The opening animatic sequence was created by Geefwee Boedoe. Boedoe had been planning to fully animate the sequence, but was unable to due to the film's budget constraints. Production approved of the piece in its rudimentary condition, even though Boedoe insisted it was not a finished product, so it was included as is in the film's opening. Boedoe uploaded the animatic to his YouTube channel in 2025, further explaining in the description that, "This was intended as a rough animatic, but the production ran out of time and money and used it as is."

==Release==
=== Theatrical ===
Flypaper initially premiered at the Sundance Film Festival on January 28, 2011, and had a brief theatrical run beginning on August 19, 2011.

=== Home media===
Flypaper was released on DVD and Blu-ray in the United States on November 15, 2011.

==Reception==
=== Box office ===
Flypaper grossed just $1.2 million against its $8 million budget in a limited theatrical release.

=== Critical response ===
Flypaper received mixed-to-negative reviews. Justin Lowe of The Hollywood Reporter enjoyed some aspects of the film, stating: "Minkoff smoothly choreographs the rapid-fire action sequences and adeptly integrates the movie’s intersecting plotlines, although directing the sprawling cast comes off less effectively." While mentioning the plot twists' "improbability" and comparing the film unfavorably to Clue (1985), he went on to say that, "Production values overall are top-quality, with cinematographer Steven Poster providing crisp visuals and Tom Finan’s editing ably underpinning the film’s frantic pace." He praised Dempsey's performance, stating that he embodied "nerdiness and charm", while also highlighting Nelson and Vince as Peanut Butter and Jelly, asserting they "consistently deliver with their absurdly incompetent routine." In a more negative review, Una LaMarche of The New York Observer gave the film a score of 0 out of 4, stating: "You know there’s something wrong with a comedy when you’d rather see the main characters killed off than live happily ever after." She said that Minkoff was "out of his depth" as director and criticized Dempsey's "manic" portrayal of Tripp, while also noting the broader group of hostages' lack of supervision, unfavorably comparing them to the cast of The Breakfast Club (1985).
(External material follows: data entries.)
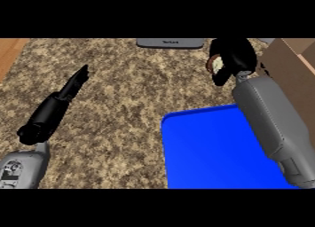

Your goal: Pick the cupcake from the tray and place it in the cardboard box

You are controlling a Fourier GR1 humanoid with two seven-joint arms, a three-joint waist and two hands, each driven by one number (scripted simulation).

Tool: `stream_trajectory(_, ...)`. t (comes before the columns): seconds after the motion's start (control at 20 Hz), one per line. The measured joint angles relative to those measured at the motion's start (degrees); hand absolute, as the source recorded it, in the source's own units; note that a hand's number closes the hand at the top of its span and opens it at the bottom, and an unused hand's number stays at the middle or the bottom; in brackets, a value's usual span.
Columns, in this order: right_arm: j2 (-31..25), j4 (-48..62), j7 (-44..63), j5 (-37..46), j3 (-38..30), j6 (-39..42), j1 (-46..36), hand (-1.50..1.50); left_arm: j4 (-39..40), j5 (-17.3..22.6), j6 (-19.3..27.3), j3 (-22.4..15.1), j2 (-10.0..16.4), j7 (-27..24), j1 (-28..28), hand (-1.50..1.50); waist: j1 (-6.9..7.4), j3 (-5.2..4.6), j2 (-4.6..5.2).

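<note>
We record right robot hand (233, 55) curled round cupcake (214, 62), past far edge of blue tray (206, 150), just beside cardboard box (297, 66). Cupcake mostly hidden by fingers. Left robot hand (71, 86) released, fingers straight, over bench (120, 88). Grey item (169, 43) at bench's far edge.

level: bright and even across the bench (120, 88).
source: looks overhead and diffuse; exact direction cannot be told.
tray (212, 150): flat saturated blue, a shade darker along its rim.
box (297, 66): top face pale, side face darker brown.
right forearm (277, 128): soft light band on top, edges shaded.
left hand (55, 106): near-black, faint sheen at the wrist.
right hand (232, 55): dark, surface detail lost.
</note>
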Motion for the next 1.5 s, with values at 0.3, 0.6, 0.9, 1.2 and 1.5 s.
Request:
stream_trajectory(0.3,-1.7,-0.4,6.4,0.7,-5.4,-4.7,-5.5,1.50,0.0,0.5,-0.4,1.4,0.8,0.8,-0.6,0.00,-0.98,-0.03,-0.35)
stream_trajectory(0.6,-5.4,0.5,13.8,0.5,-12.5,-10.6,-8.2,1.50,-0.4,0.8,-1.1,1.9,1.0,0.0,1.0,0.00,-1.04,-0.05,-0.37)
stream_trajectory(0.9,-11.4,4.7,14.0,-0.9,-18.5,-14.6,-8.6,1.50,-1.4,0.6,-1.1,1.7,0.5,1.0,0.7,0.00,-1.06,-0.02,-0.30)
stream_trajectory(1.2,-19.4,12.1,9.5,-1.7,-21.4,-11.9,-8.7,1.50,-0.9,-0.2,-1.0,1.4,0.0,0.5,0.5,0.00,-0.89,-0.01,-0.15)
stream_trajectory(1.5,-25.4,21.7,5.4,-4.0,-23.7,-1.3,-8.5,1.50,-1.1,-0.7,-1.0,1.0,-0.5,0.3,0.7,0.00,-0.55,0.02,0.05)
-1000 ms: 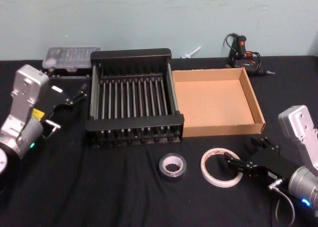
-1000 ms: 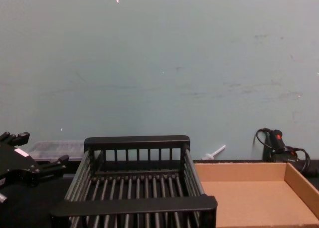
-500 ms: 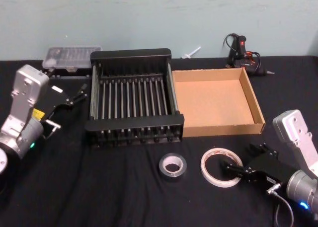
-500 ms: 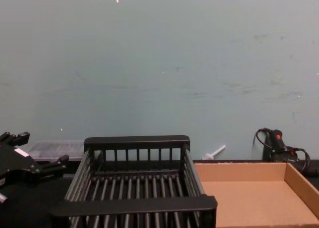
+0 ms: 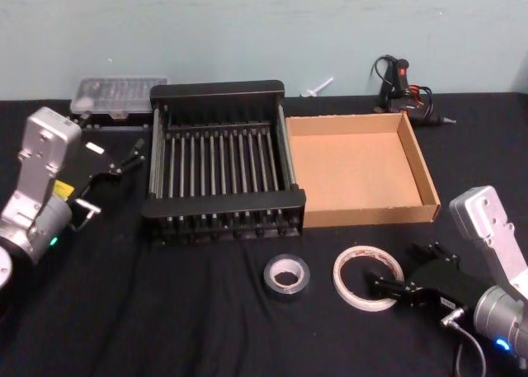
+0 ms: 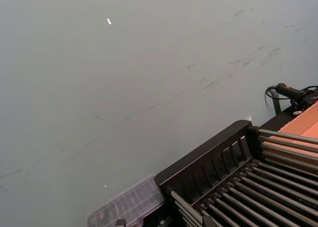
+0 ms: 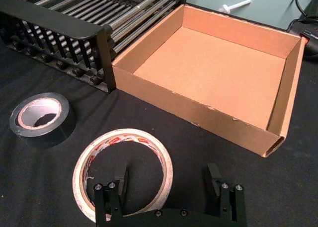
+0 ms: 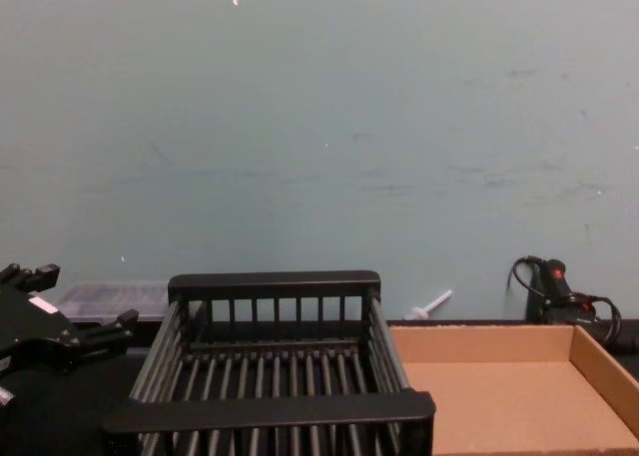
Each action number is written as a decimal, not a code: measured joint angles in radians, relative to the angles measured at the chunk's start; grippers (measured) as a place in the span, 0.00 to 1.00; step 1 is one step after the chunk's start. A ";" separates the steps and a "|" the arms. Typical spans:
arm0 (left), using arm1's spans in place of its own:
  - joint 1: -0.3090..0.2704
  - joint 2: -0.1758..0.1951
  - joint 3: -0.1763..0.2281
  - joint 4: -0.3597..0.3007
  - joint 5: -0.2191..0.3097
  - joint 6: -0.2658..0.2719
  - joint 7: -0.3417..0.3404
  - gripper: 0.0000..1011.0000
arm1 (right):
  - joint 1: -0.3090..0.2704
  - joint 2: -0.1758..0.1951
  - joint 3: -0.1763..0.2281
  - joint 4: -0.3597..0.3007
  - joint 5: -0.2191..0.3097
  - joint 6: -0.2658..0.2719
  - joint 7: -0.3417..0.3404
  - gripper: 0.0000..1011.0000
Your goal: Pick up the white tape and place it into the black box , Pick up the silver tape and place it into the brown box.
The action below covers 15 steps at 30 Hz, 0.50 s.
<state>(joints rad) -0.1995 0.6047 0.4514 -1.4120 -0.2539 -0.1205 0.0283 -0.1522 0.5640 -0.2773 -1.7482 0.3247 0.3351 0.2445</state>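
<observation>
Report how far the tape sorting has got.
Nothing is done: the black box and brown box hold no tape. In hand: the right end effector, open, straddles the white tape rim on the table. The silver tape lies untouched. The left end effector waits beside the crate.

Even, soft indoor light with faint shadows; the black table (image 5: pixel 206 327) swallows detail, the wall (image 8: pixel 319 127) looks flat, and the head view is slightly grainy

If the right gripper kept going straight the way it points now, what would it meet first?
Most likely the flat whitish ring of tape: the open right gripper already straddles its near-side rim. Beyond it lies the tan cardboard tray.
</observation>
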 joint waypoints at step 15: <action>0.000 0.000 0.000 0.000 0.000 0.000 0.000 0.99 | -0.008 -0.022 0.018 0.000 -0.028 0.013 0.026 0.99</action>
<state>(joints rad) -0.1996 0.6047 0.4514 -1.4120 -0.2539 -0.1205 0.0283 -0.1606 0.5418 -0.2596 -1.7480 0.2969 0.3482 0.2701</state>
Rachel Saltz of The New York Times also had a mixed response to the film, conferring praise to the performances of the criminals, saying that Nelson and Vince "wring some funny moments and even a bit of sweetness out of their Deliverance-reject characters." She went on to suggest the film is "trying too hard," stating: "Full of indie mannerisms — compulsive swearing, jokey violence, quirk-laden characters — Flypaper can’t quite manage to find a style or a comic groove of its own." Sara Stewart of the New York Post called the film "aimless" and "unremarkable", while Elizabeth Weitzman of the New York Daily News was more complimentary, saying: "There are some solid laughs, and the evident goal isn’t to pull off a great plan but to kick up some lighthearted amusement. In that regard, mission accomplished."

On Rotten Tomatoes, the film has an approval rating of 15% based on reviews from 20 critics. Metacritic, which uses a weighted average, assigned the film a score of 37 out of 100, based on 10 critics, indicating "generally unfavorable" reviews.